Posts Tagged jeans

Media relations is a wee portion of brand communications

I remember not too long ago that the “PR guy” was the guy who wrote press releases and called down a list of reporters to ask if they got the release or not.

I swear. Like acid wash jeans — this happened!

While I think it’s been fascinating to watch the art of story telling make its way into PR and communications work, I think it’s even more important to see how the convergence of traditional PR with areas that might have been called marketing in the past is changing the way we think of PR and how we organize the function — whether it is in-house or on the agency side. I’ve been interviewing and prospecting for clients over the last 5 months and I can usually tell by the line of questioning whether or not the opportunity is going to be a good fit or not.

When a prospective employer or client asks me about my media contacts the giant reg flag goes up and I start looking for the exit signs. But when the questions are about engaging the right audiences using a mix of tactics and levers I think: “Winner, winner chicken dinner!”

So many companies go to PR people to help fix the business or make management happy that they lose sight of why you would initiate a communications campaign and they go into the market shopping for tactics instead of results. Here are some questions I’d ask if my boss told me to go get some PR help:

  1. What are we solving for?
  2. What exactly do you expect to get with more ‘coverage’?
  3. How should we integrate it with social, marketing, employee communications and the brand?

The answers to 1 and 2 are often intertwined in some sloppy hot mess about driving sales or the stock price or the b-word that drives strategic communications people the battiest: buzz. Whoever sold and popularized that BS term “buzz marketing and PR” needs to be dunked in a vat of ice and forced to watch re-runs of the first season of Seinfeld. If you can nail down the business objectives and explain that coverage is no panacea then and only then do you move on to 3.

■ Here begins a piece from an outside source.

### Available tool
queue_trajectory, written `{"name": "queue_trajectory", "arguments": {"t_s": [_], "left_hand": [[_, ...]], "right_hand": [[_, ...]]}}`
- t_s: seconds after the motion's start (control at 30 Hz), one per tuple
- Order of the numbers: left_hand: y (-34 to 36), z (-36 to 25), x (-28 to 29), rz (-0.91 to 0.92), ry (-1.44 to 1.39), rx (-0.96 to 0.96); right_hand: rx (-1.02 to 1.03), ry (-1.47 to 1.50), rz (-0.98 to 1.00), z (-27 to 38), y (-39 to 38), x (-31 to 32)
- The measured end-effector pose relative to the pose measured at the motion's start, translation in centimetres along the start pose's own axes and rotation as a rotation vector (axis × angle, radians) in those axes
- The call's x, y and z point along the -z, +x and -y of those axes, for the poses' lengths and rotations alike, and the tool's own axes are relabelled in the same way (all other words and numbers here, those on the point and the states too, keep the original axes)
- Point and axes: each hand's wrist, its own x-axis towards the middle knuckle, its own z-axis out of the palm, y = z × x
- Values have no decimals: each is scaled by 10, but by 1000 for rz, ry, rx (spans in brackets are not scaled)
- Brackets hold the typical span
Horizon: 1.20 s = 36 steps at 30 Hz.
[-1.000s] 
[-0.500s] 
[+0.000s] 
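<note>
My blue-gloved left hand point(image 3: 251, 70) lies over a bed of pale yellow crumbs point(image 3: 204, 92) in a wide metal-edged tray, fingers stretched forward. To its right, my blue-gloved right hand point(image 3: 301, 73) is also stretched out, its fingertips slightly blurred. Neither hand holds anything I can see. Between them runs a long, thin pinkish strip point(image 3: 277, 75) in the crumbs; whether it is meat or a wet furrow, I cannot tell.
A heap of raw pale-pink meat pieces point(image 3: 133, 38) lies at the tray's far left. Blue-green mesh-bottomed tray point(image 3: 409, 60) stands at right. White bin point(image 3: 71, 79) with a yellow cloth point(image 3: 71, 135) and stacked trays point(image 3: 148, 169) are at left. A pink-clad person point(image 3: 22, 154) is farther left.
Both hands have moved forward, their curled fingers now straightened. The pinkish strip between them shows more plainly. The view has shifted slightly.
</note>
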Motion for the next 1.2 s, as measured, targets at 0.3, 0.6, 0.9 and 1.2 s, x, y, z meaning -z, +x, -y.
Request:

This is organizational design and the only way you get to keep your job a year from now when someone asks why what’s on Facebook isn’t aligned with what’s on the blog and in the press coverage.

The best PR functions I’ve seen of late are built like this:

At the heart is the brand — including the stories and messages that work to connect with people over the long term — supported by an integrated effort of all the areas a person could come into contact with it and your product. Amazon and Apple have raised the bar very high here . . . and have wired people to expect a similarly consistent and high-level experience with every other brand and story they come into contact with — including yours.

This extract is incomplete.